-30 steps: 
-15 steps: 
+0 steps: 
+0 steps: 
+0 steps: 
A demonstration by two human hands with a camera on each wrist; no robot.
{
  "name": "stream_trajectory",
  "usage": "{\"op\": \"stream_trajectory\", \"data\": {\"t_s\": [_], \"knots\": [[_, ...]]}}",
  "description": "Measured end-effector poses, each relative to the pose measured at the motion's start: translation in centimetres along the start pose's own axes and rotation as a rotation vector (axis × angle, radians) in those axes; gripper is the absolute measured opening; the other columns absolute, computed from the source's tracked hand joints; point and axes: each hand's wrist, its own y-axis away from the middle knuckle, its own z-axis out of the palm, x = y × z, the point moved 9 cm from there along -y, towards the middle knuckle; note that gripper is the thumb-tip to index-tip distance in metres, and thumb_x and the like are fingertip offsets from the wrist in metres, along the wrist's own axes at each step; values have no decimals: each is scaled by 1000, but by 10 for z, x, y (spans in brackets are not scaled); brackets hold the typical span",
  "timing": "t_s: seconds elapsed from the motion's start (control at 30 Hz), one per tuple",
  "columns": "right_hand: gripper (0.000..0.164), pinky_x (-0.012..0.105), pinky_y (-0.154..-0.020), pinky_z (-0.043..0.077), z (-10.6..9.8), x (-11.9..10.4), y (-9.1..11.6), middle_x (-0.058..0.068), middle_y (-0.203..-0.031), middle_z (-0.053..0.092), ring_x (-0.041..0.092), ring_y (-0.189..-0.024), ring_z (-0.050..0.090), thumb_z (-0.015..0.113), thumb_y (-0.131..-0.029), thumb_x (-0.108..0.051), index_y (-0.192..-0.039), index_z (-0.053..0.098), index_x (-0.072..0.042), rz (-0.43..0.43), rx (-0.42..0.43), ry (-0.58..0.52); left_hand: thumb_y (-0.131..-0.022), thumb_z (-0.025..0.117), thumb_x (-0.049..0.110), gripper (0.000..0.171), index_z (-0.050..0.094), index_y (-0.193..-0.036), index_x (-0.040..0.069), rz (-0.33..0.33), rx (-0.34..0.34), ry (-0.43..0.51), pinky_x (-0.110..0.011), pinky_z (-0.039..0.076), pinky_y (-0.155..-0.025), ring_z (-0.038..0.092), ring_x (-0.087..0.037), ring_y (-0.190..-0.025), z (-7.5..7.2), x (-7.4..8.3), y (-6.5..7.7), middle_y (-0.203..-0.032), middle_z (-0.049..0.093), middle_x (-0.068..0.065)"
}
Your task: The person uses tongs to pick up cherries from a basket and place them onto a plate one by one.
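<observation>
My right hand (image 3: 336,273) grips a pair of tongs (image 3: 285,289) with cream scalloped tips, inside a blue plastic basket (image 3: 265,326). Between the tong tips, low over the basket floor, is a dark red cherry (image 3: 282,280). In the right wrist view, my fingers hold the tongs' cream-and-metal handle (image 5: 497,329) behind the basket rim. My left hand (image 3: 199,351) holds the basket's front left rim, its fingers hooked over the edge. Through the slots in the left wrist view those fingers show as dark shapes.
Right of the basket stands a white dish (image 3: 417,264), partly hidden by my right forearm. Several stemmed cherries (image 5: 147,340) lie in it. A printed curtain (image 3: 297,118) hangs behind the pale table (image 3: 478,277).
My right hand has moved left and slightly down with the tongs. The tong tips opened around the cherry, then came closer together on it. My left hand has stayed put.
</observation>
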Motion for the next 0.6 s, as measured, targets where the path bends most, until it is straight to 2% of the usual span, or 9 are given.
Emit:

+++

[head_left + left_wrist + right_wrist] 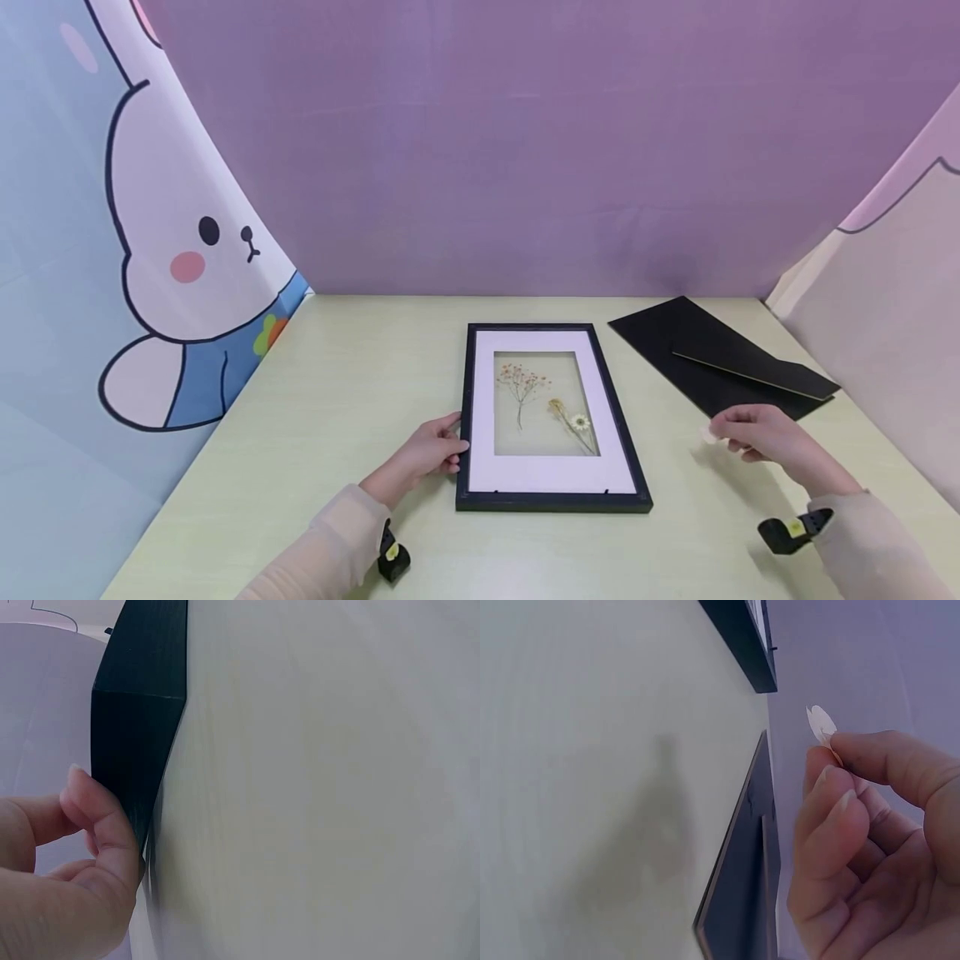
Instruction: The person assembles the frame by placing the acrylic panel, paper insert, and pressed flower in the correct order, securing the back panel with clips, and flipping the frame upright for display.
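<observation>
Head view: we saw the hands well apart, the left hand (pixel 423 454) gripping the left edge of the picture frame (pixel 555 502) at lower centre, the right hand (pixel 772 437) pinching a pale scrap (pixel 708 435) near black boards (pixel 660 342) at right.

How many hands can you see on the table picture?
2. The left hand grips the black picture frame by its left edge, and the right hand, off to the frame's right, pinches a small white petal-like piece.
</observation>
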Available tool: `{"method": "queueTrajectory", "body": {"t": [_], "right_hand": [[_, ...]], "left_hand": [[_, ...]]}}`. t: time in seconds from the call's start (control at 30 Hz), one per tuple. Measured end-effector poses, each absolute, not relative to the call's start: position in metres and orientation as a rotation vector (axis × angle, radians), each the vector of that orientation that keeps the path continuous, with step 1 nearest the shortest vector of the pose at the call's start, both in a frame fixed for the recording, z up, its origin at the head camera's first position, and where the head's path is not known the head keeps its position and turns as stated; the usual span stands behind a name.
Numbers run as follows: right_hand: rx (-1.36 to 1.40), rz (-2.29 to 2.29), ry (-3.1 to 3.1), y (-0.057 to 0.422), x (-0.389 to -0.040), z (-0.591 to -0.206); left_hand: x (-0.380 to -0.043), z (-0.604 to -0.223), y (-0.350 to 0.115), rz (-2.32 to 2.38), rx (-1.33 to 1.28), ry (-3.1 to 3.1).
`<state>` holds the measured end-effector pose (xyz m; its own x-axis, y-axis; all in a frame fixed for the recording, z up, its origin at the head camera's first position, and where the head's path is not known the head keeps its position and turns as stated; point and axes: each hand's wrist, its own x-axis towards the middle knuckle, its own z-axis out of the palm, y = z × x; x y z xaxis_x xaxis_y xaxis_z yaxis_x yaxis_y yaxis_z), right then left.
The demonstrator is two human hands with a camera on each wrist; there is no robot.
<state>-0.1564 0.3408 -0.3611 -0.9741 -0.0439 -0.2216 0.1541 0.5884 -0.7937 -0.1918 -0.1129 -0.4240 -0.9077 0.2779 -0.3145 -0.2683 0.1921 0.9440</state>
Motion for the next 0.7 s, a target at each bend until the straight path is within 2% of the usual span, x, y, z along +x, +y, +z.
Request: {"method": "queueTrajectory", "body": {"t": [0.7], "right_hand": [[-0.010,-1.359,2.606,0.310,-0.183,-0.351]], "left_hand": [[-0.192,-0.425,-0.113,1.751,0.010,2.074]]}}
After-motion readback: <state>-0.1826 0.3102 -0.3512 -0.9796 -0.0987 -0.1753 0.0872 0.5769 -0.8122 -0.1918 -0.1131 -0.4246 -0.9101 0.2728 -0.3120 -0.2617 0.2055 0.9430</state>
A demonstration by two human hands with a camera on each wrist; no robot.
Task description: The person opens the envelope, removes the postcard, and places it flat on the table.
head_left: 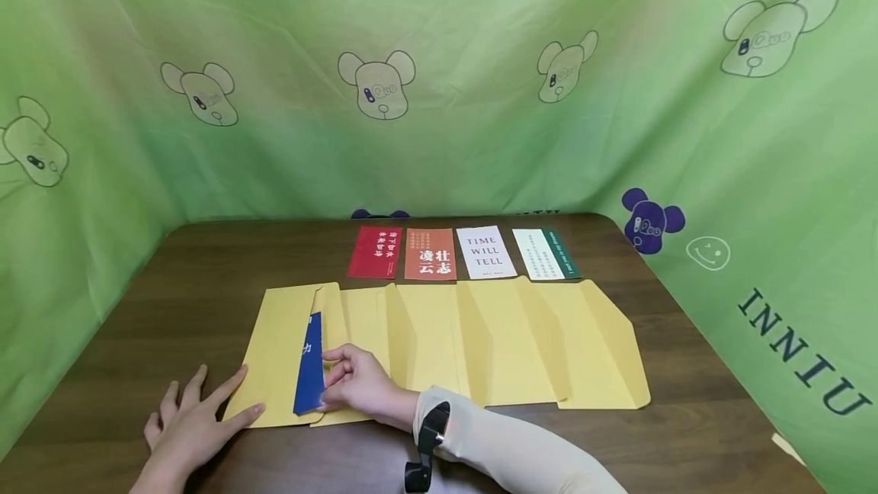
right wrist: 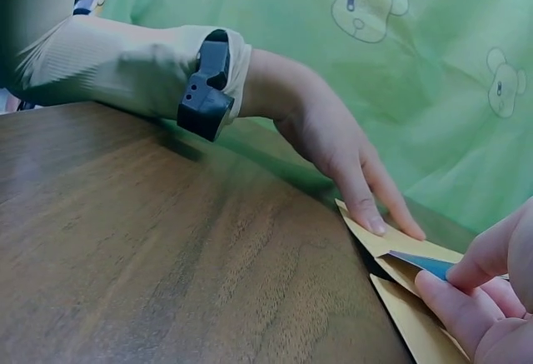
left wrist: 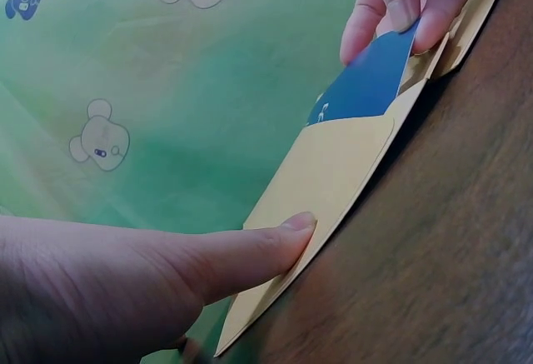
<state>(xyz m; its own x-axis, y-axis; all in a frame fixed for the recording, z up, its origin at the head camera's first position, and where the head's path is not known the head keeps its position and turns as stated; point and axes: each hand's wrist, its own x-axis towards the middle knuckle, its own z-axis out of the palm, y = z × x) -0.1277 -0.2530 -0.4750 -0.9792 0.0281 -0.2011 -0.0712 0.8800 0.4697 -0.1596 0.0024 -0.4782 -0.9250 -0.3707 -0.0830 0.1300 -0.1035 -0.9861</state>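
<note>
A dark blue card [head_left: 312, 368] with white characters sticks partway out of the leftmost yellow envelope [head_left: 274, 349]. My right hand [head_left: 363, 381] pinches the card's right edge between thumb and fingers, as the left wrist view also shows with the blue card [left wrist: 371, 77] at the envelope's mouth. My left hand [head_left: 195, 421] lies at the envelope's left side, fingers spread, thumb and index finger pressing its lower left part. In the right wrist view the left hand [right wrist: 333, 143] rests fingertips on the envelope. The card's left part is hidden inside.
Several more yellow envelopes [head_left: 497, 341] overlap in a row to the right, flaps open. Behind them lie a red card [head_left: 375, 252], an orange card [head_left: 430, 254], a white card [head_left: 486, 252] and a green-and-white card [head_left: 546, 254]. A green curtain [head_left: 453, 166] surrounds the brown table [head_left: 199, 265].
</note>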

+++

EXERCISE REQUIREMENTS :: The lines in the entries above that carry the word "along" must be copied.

RESPONSE TO THIS EXERCISE ::
  "description": "Measured end-effector poses, each relative to the pose measured at the motion's start: translation in centimetres along the start pose's own axes and rotation as a rotation vector (axis × angle, radians) in those axes; gripper is the absolute measured opening; the other columns absolute, computed from the source's tracked hand joints; point and axes: each hand's wrist, its own y-axis away from the middle knuckle, its own z-axis out of the palm, x = y × z, the point moved 9 cm from there along -y, towards the middle knuckle; note that gripper is the thumb-tip to index-tip distance in metres, and thumb_x and the like are fingertip offsets from the wrist in metres, along the wrist's own axes at each step; values have no decimals: each is scaled by 1000, but by 10 for z, x, y (spans in brackets are not scaled); brackets hold the typical span",
Motion for the next 0.7 s, a target at each bend until the straight path is within 2% of the usual span, x, y, z along +x, +y, +z.

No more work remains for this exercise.